If You Were a Salad, What Kind of Dressing Would You Be?

Anyone searching for a job knows the excitement of finally landing an interview. But just imagine how you would feel, after prepping for hours to make sure you're ready to answer questions about why you'd be great for the job, to have a hiring manager lean earnestly forward and ask:

"If you could compare yourself with any animal, which would it be and why?"

Huh??

Welcome to the whacky new world of interviewing.

Lynne Sarikas, director of the MBA Career Center at Northeastern University in Boston, recently filled me in on some of the, er, creative interview questions being asked of job applicants:

* If you could have dinner with anyone from history, who would it be and why?
* If you were a car, what type would you be?
* If you had only six months to left to live, what would you do with the time?
* If you could be a super hero, what would you want your superpowers to be?
* How do I rate as an interviewer?

OK, I think I see the point. The point is the try and rattle the job candidates a bit, because if they've followed the advice that I and others have given them over the years, they've done their homework and prepared good, solid answers to many of the standard (sane) interview questions.
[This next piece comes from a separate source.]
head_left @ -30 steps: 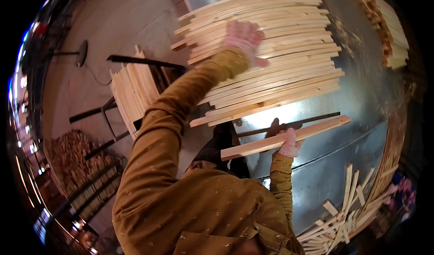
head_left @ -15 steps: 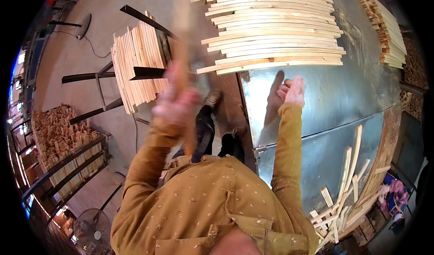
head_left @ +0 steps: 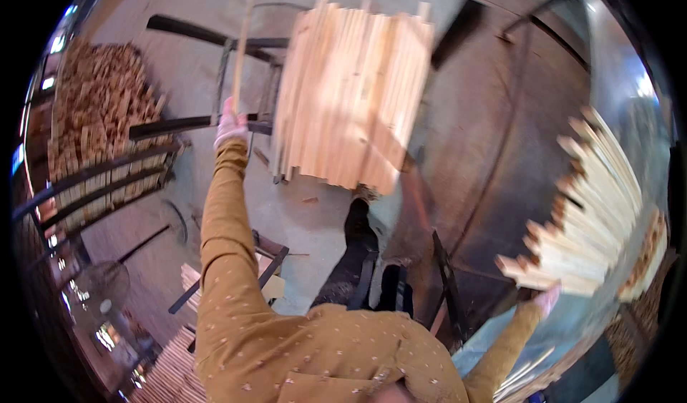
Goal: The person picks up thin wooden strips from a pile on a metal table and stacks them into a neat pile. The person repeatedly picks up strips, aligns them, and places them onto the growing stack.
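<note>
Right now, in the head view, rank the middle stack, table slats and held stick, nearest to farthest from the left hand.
1. Held stick: in the left hand.
2. Middle stack: right of that hand.
3. Table slats: far right, by the right hand.

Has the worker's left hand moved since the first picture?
Yes, leftward: the left hand was right of the stacked slats on the black rack; now it is left of them.

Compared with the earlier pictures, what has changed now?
The left hand left the table strips and moved left; it now holds a wooden strip. The right hand let go of a strip and is now at the table strips' edge. The view turned left. The wood stack stays by the black bars.
</note>
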Motion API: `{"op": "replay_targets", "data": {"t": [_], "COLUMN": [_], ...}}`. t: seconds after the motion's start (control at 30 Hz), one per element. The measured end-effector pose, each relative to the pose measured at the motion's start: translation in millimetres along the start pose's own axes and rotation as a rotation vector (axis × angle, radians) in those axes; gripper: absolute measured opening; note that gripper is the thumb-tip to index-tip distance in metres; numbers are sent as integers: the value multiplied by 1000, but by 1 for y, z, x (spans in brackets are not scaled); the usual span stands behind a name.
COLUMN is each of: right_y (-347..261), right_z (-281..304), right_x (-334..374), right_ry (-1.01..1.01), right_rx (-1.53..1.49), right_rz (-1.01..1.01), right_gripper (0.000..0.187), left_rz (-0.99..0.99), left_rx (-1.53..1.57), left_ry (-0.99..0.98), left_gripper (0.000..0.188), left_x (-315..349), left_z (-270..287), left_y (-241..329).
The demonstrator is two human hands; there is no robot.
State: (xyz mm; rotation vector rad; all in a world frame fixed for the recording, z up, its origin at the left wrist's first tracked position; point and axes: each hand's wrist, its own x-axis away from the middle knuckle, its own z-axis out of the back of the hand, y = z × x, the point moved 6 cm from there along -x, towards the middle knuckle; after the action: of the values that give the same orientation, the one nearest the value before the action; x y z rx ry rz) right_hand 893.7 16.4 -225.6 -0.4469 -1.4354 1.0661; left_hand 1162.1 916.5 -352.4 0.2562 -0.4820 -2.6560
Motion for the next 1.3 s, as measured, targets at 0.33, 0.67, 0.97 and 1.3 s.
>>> {"op": "replay_targets", "data": {"t": [0.33, 0.67, 0.97, 1.3], "right_y": [-31, 1, 8, 86], "right_z": [-27, 66, 123, 267], "right_x": [-52, -48, 80, 99], "right_ry": [-26, 313, -343, -296], "right_rx": [1363, 642, 469, 300], "right_rz": [825, 316, 228, 391], "right_gripper": [51, 60, 48, 53], "left_rz": [-5, 77, -377, 321], "left_rx": [163, 858, 505, 1047], "left_ry": [-489, 112, -758, -1216], "left_gripper": [48, 53, 56, 57], "left_x": [-37, -34, 304, 378], "left_z": [-199, -43, 3, -127], "left_y": [-22, 16, 521, 604]}}
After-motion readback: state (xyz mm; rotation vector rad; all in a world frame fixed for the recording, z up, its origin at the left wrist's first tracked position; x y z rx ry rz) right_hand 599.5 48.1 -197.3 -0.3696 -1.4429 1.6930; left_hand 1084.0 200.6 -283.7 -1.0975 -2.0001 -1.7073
But ever since the high-tech companies started asking questions designed to evaluate how a person thinks (why is a manhole cover round?), interviewers are starting to push the envelope in coming up with off-the-wall questions.

Sarikas says the key is not to panic. There really isn't a right or wrong answer to these questions, but the point is to see how you react when asked to think on your feet. The first thing you do is take a deep breath, so you don't blurt out something like, "Are you kidding me? What kind of crap is this?"

The second thing is to give an answer, even if you feel like an idiot. So, when the interviewer asks, "If you were a salad, what kind of dressing would you be?" answer it to the best of your ability.

"Why, ranch of course," you say. "I go with just about anything, and am favored by most."

Still, if you're feeling it's time to turn the tables a bit and see what this employer is thinking, maybe you could ask some creative questions of your own:

* If your CEO were an animal, what would it be? (If they mention hyena, turkey buzzard, boa constrictor -- you might want to head for the exit.)
* If you could have one person in this company on a deserted island with you, who would you pick? (If the interviewer can't name one person, you may want to reconsider the lack of friendliness within the ranks.)
* If you were asked to compare the supervisor for this job with a food, what would it be? (If a lemon, prune or lima bean is mentioned, be careful in accepting this job. Very careful.)
* If a book were written about this company, what would the title be? (If "Loserville," "Eaten Alive" or "Insanity" is mentioned, again, head for the exit.)

Do you think these kinds of questions being asked of job candidates are fair? Do they serve a purpose?